WHAT YOU ARE ASKED TO DO –
Please set down only the lines below starting with the line with "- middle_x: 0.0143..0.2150" and going on through the line with "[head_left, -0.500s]", verbatim and without pictures.

[Items from a data source]
'''
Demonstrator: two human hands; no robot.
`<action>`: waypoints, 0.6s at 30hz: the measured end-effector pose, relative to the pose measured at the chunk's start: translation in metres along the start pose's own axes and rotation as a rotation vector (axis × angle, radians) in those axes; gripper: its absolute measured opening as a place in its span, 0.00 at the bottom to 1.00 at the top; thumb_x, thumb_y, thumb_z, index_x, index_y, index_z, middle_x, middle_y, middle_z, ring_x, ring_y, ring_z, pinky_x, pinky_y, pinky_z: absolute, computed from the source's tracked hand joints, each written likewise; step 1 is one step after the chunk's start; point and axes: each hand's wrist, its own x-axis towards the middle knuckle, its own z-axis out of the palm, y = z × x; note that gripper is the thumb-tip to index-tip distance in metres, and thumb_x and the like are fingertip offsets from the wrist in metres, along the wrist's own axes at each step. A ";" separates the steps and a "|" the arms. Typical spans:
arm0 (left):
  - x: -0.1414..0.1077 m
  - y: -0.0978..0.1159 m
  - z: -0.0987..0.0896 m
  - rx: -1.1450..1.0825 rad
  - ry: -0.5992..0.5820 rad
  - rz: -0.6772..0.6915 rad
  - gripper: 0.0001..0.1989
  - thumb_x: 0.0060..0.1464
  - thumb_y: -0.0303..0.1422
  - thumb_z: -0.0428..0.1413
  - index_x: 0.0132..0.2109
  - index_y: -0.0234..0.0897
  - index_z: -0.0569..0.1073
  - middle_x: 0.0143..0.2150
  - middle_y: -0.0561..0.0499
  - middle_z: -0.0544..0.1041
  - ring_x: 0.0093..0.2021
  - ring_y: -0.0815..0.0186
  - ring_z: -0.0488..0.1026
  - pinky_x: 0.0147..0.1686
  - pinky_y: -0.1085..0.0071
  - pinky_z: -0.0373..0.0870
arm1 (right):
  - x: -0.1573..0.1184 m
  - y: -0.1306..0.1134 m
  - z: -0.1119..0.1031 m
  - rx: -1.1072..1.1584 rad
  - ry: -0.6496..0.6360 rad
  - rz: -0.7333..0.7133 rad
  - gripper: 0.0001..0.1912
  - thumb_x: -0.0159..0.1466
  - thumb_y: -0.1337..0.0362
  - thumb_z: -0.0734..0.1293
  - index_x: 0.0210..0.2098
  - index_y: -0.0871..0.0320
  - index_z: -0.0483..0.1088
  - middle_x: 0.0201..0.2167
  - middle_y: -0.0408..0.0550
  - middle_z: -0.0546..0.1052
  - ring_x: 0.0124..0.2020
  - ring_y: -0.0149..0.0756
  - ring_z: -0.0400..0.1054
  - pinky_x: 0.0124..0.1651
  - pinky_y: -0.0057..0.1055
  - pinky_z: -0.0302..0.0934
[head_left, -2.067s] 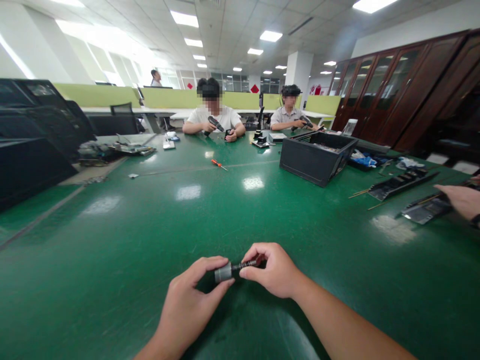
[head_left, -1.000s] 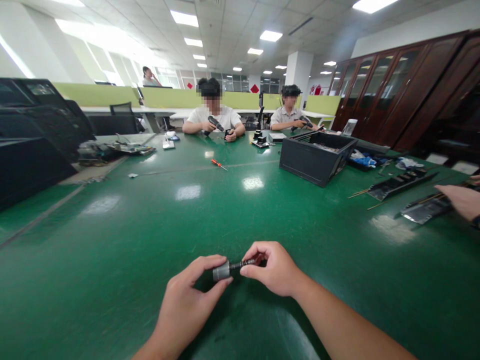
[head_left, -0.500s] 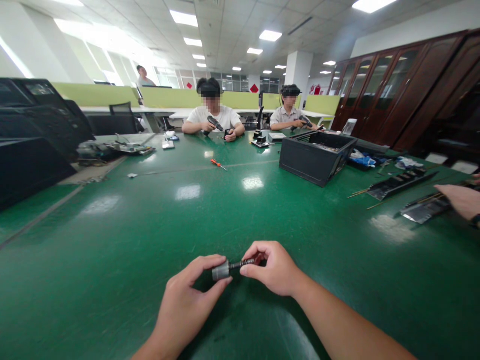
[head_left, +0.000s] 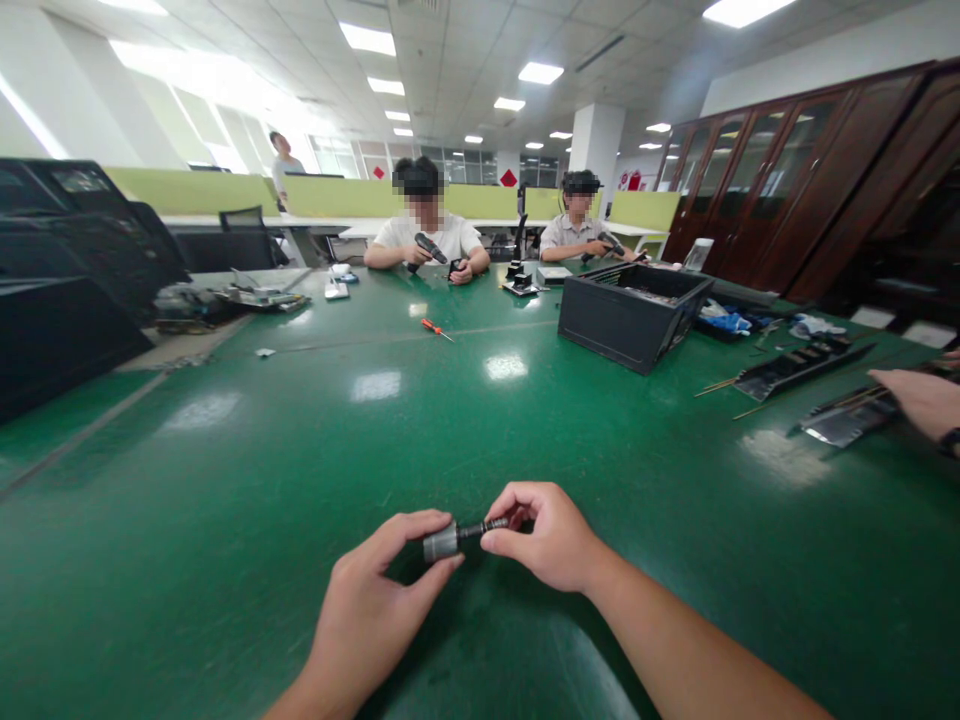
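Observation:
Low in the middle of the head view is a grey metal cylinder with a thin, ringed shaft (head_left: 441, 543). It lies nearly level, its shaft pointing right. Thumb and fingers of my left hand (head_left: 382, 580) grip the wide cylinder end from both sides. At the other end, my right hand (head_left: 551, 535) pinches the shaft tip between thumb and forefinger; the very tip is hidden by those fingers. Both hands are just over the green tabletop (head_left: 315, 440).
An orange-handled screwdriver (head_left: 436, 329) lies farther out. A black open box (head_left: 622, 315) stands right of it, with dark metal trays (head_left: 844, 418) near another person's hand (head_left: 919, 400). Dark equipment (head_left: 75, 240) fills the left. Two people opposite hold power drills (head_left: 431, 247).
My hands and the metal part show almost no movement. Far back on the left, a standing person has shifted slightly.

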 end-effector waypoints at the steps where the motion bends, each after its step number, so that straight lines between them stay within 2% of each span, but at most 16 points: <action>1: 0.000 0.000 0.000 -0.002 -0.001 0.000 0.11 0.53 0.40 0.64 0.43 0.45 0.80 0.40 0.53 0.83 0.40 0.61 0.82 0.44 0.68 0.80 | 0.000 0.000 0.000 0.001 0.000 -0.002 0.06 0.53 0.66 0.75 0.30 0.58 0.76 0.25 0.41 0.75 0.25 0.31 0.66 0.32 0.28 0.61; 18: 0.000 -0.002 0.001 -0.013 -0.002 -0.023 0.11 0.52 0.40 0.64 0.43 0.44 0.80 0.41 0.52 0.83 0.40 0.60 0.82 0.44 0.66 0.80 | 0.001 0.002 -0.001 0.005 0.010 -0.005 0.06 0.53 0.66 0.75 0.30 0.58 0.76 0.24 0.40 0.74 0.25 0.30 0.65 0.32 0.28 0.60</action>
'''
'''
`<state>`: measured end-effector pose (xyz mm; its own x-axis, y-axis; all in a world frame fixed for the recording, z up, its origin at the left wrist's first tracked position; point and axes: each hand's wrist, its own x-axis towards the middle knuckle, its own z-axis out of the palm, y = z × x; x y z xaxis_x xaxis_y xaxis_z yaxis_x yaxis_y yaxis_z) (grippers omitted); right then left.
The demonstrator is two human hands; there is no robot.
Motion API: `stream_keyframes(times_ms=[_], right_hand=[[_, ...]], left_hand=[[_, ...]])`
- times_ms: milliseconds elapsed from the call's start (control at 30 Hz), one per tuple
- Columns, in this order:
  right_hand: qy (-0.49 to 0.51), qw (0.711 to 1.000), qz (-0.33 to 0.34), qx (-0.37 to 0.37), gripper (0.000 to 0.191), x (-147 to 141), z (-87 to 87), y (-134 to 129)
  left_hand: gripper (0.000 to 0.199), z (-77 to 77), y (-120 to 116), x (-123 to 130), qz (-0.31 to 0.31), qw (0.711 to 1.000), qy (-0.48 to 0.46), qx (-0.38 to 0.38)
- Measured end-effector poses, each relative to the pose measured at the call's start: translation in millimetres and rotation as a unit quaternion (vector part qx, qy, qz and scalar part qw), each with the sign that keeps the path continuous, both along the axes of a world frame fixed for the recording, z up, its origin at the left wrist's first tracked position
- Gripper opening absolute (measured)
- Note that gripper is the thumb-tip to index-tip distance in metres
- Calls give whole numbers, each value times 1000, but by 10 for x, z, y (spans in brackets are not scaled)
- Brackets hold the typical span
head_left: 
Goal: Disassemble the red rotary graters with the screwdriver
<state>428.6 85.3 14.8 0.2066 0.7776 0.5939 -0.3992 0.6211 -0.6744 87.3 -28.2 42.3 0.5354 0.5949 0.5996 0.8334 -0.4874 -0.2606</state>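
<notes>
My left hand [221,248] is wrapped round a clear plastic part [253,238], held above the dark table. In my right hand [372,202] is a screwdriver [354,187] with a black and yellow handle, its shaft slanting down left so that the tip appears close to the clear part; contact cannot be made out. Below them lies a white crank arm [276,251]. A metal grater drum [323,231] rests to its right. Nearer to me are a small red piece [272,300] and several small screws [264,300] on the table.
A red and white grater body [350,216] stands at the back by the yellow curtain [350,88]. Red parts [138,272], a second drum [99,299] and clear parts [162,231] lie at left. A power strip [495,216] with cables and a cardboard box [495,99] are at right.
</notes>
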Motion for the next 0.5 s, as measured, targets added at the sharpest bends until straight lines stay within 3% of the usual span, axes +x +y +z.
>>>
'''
REPLY TO THE EXERCISE –
  - middle_x: 0.0143..0.2150
  - middle_y: -0.0561..0.0499
  - middle_z: -0.0544..0.1041
  - ring_x: 0.0093..0.2021
  - ring_y: -0.0815..0.0186
  - ring_z: -0.0488..0.1026
  - pinky_x: 0.0147..0.1686
  - pinky_y: -0.1085..0.0071
  - pinky_z: -0.0373..0.0870
arm1 (right):
  - x: -0.1573..0.1184 m
  - y: -0.1306..0.1134 m
  - z: -0.1119..0.1031 m
  - rx: -1.1072..1.1584 rad
  - ry: -0.6496..0.6360 rad
  - rz: -0.7333..0.7133 rad
  - gripper: 0.0001..0.1912
  - thumb_x: -0.0159..0.1466
  - thumb_y: -0.1337..0.0362
  - thumb_z: -0.0734..0.1293
  - index_x: 0.0210..0.2098
  - index_y: -0.0871..0.0320
  - index_z: -0.0483..0.1088
  - middle_x: 0.0201..0.2167
  - middle_y: -0.0408..0.0550
  - middle_z: -0.0546..0.1052
  - ring_x: 0.0124..0.2020
  - ring_y: -0.0149..0.0756
  - ring_z: -0.0400..0.1054
  - pinky_x: 0.0124..0.1651
  - pinky_y: -0.0057..0.1055
  - pinky_z: -0.0302..0.0934
[head_left, -2.067s] 
[head_left, -1.000s] 
[head_left, -0.500s] 

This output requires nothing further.